The joint IGAP and CPA Australia Annual Forum gathers leaders from industry, the accounting profession and academia to address key issues in contemporary governance and performance.
This year’s topic – ‘The evolving role of audit committees’ – explored how audit committees are responding to rapidly evolving risks, liability, technological advancements and complexity in reporting, among a myriad of other challenges.
Coleman was Chair of the Financial Reporting Council (FRC), sits on a number of prestigious boards and has also had 30 years as an audit partner. He used his keynote address to highlight a potential expectations gap between what markets expect of audit committees and what directors can reasonably deliver.
Coleman highlighted several key challenges that audit committees are facing:
- Changing expectations of regulators and the market; for example, that audit committees should be satisfied that auditors are doing their job or commenting on financial reviews;
- A greater focus on risk; and
- The proliferation of reports (e.g. Integrated Reporting).
A particular difficulty Coleman highlighted is the expectations for audit committees to form a judgement on audit quality:
“So whether it’s a good audit or not a good audit is a tough one and this is something that as audit committees we’re probably going to have to take a reasonable amount of time to consider.”
“We need to question amongst other things whether or not the auditor has been sufficiently sceptical. Now, how does an auditor demonstrate to the board that they’ve been sceptical?”
Coleman also highlighted how Australia has to some extent followed the United States trend of increasing the responsibilities of audit committees:
“In particular in my experience it’s become common for audit committees to approve fees over a certain level in relation to non-audit services provided by the auditor and audit committees have taken on a far more extensive role in relation to overseeing the financials.”
However, unlike in the United States, Australia still sees the audit committee as a sub-committee of the board:
“It’s not a separate creature, it’s not a separate animal and so therefore, and especially following Centro, we have the situation where boards, very, very rigorously in my experience, are actually as a whole considering the financials.

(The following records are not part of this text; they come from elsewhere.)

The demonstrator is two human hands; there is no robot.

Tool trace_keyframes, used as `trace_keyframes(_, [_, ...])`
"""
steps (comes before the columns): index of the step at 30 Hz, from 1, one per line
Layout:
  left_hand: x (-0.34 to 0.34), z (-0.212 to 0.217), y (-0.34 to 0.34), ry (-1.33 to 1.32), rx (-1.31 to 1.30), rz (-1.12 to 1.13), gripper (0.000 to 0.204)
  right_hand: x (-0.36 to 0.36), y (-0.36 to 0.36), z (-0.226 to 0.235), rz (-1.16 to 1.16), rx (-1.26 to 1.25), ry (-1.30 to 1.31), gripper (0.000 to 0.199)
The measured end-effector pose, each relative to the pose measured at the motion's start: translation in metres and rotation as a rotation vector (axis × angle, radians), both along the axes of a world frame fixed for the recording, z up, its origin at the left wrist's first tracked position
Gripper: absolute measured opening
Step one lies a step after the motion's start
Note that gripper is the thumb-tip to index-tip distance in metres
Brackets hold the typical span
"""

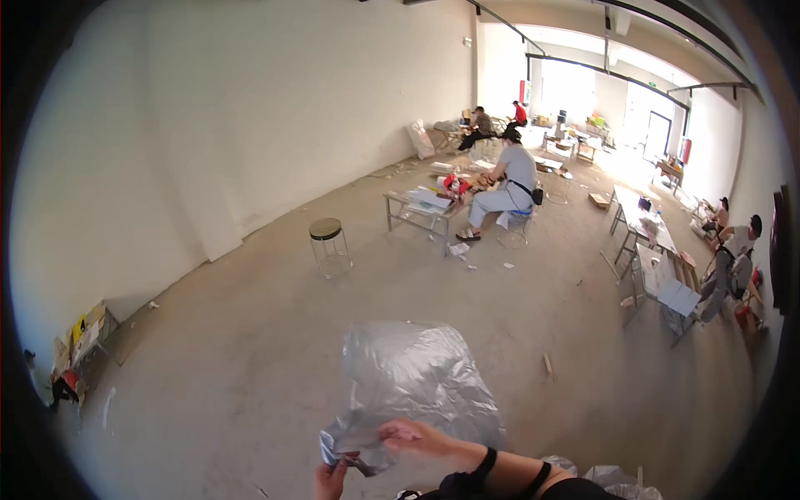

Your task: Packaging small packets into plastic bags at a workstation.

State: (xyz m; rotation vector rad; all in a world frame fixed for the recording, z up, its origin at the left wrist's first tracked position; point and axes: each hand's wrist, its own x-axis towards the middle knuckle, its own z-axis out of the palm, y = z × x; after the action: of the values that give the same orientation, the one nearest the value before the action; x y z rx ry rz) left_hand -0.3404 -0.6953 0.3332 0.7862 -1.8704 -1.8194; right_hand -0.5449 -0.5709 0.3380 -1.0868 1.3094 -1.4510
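One left hand [332, 477]: pinching silver film [417, 358] by its corner.
Right hand [410, 437]: hovering or resting half-open, hold unclear.
Film: spreading beyond fingertips, seeming light, slippery; edges suiting pinching.

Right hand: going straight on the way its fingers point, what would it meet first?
Probably the left part of the silver plastic; depth is unclear, so the right hand may already be touching it.

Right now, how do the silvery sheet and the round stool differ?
The silvery sheet is wrinkled and limp; the round stool has a dark seat on thin metal legs. The left hand holds the silvery sheet; the round stool stands upright on the floor, untouched. Both have silvery parts.
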Motion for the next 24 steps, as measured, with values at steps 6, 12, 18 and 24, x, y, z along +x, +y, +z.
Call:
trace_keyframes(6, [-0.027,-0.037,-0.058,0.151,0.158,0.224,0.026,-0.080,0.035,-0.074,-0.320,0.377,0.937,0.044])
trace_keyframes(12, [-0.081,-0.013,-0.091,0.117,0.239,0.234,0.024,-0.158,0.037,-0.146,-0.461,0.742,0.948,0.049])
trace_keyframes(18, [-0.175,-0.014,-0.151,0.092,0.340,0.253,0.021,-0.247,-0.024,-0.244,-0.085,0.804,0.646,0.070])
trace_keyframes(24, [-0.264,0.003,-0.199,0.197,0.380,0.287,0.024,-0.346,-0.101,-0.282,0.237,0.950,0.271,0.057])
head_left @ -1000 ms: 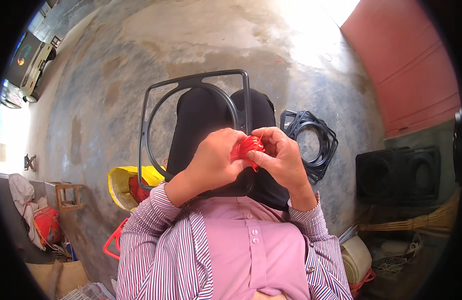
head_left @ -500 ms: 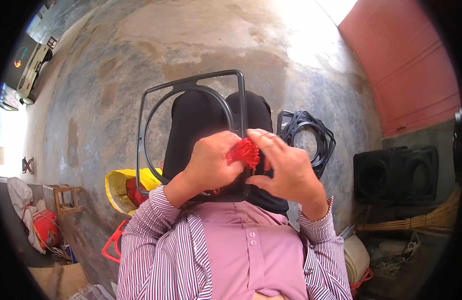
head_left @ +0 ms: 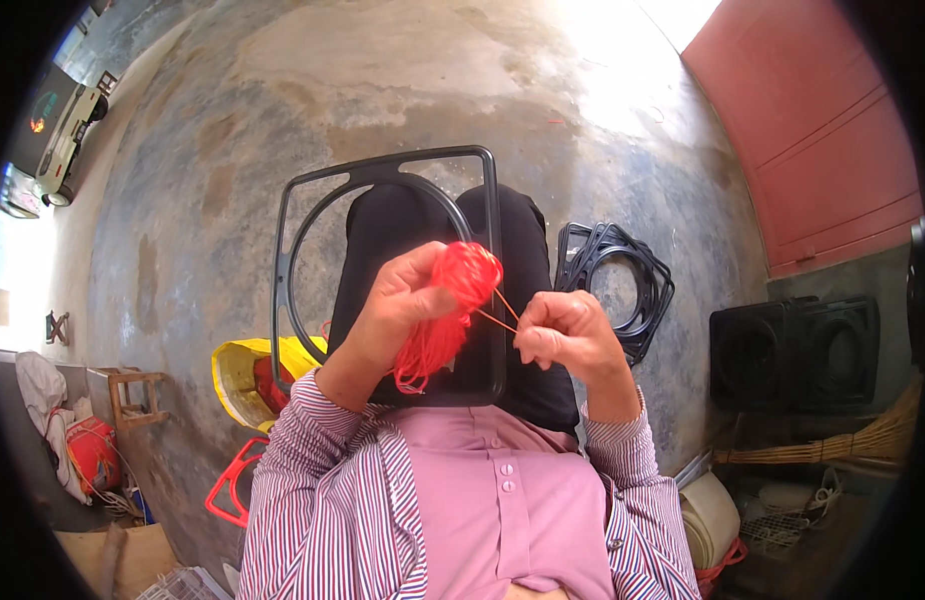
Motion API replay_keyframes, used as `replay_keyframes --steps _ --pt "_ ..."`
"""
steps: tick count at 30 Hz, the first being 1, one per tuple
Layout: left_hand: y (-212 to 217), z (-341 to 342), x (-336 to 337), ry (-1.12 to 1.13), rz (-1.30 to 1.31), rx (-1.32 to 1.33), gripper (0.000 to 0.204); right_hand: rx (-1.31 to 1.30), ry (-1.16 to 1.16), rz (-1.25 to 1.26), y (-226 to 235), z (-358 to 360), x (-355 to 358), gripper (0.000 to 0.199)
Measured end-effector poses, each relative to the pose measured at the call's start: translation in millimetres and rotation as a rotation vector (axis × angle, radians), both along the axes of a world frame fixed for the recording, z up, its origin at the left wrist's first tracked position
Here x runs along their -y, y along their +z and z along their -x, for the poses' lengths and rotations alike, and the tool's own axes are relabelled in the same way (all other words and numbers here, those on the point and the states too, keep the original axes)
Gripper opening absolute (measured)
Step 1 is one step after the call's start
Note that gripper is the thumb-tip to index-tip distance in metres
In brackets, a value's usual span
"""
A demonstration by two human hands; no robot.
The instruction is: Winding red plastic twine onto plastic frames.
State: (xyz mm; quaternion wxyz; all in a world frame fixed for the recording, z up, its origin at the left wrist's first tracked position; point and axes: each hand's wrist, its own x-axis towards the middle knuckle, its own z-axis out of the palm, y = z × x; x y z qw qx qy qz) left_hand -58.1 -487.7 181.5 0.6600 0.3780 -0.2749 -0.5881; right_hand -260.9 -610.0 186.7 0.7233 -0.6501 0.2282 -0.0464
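Note:
My left hand (head_left: 390, 318) is closed around a bundle of red string (head_left: 468, 272), whose rounded top shows above the fingers while loose loops hang below. My right hand (head_left: 572, 338), to the right, pinches a thin orange elastic band (head_left: 498, 320). Two taut strands of it run from the bundle to my fingertips. A black plastic frame (head_left: 412, 154) with a large round opening rests upright on my lap behind both hands, touched by neither as far as I can see. The hands partly cover its lower right part.
Several similar black frames (head_left: 637, 262) lie stacked on the floor at right. A yellow bag (head_left: 234, 385) and a red plastic frame (head_left: 225, 490) are at left, near a small wooden stool (head_left: 132, 400). A straw broom (head_left: 832, 440) lies by black panels (head_left: 792, 350) at far right.
My right hand has drawn away from the bundle to the right and down, stretching the band. The left hand has turned the bundle, so its hanging loops now show.

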Motion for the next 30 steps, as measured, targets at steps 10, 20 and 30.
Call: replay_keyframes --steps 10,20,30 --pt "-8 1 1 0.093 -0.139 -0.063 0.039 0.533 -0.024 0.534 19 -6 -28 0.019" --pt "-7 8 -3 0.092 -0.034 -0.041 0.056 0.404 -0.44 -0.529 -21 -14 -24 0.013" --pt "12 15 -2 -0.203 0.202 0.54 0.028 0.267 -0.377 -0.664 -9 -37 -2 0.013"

“The audit committee might look at the detail, but then the board as a whole still wishes to satisfy itself that it’s actually doing the right thing.”
Finally, Coleman observed how the expectations on audit committees would continue to evolve in the future with the release of a new auditing reporting standard in June 2016, which “will require the auditor’s report to include commentary on their key audit matters”. The new standards are likely to some interesting discussions, and to some changes to the dynamic of the relationship between the auditor and audit committee.